*TASK PROMPT*. Write out exactly the line containing "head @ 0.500" along with each line that follows it in the records below, and no others.

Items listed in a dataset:
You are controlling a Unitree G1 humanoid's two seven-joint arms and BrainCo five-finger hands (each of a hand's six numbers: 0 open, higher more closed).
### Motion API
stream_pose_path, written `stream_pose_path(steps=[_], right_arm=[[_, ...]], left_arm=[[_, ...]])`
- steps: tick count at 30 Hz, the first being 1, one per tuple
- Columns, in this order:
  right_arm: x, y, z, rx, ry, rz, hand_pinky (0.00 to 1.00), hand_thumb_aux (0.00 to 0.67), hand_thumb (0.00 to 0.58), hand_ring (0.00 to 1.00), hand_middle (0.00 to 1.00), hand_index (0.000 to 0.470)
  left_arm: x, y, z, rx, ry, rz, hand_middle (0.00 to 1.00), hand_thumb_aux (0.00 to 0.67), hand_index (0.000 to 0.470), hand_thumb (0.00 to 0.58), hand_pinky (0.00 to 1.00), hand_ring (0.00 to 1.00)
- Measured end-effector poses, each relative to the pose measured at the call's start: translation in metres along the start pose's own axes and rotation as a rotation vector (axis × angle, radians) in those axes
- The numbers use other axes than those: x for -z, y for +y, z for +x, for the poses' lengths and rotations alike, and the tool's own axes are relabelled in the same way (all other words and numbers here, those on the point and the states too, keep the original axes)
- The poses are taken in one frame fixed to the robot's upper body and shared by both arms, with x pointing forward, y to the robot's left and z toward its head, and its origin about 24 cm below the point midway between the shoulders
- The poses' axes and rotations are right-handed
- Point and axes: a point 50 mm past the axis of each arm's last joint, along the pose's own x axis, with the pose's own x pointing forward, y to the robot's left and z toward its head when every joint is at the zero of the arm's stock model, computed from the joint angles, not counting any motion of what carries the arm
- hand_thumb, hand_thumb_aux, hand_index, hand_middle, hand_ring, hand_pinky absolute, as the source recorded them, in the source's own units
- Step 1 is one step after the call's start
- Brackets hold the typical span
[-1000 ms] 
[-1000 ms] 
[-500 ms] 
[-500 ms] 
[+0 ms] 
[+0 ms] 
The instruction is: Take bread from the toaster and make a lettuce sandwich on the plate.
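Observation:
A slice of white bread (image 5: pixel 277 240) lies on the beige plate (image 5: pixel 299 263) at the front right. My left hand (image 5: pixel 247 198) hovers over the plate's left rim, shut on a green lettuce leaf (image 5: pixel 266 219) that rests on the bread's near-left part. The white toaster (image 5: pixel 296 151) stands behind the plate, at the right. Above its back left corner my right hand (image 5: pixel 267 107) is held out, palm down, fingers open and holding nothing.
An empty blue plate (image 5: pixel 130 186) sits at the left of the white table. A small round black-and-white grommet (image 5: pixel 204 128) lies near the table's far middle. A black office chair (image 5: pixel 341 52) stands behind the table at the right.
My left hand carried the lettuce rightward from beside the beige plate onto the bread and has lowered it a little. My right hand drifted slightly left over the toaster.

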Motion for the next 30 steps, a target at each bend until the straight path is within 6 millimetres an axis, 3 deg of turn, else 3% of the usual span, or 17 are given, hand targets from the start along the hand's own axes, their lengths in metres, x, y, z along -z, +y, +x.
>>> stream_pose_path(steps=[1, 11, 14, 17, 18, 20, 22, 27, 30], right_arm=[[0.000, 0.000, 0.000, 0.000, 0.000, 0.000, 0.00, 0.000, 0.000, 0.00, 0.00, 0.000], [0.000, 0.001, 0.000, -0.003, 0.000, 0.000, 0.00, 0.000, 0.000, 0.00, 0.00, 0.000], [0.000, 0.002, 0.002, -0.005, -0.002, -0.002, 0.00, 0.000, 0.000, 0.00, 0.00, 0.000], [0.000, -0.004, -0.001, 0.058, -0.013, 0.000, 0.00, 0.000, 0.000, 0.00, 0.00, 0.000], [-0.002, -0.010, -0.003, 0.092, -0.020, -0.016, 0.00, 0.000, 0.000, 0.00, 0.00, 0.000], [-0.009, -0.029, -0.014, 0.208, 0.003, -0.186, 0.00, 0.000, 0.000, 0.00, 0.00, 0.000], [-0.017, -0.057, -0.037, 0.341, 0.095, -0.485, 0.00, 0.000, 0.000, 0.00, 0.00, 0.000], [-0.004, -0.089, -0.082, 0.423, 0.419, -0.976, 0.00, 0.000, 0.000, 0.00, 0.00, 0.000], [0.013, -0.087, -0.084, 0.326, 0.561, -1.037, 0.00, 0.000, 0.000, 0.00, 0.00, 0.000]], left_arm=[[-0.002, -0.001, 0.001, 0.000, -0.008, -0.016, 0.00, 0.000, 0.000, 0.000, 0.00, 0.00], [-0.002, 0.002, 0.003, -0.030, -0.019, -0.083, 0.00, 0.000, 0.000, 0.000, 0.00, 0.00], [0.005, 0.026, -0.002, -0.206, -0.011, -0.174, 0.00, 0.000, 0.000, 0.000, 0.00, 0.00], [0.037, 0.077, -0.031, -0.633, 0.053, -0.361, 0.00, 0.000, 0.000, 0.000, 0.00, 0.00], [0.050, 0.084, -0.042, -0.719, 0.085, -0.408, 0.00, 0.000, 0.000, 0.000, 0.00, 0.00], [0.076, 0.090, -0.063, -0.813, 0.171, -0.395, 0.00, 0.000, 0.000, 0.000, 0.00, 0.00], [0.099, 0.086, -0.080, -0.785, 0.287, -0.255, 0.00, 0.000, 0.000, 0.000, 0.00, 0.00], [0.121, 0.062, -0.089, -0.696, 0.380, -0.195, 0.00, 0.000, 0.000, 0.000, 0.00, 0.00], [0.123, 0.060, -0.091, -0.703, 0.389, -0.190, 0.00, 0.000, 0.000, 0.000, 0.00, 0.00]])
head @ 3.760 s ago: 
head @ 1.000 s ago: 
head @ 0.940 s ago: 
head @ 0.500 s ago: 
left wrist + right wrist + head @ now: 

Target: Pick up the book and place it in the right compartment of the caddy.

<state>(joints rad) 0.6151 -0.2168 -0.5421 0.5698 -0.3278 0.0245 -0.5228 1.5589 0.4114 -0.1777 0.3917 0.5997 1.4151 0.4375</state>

*ANSWER BELOW*.
head @ 0.500 s ago: 
left wrist + right wrist + head @ now: 

Target: Pick up the book and place it in the right compartment of the caddy.

<state>(joints rad) 0.6151 -0.2168 -0.5421 0.5698 -0.3278 0.0245 -0.5228 1.5589 0.4114 -0.1777 0.3917 0.5997 1.4151 0.4375</state>

The answer contains nothing further.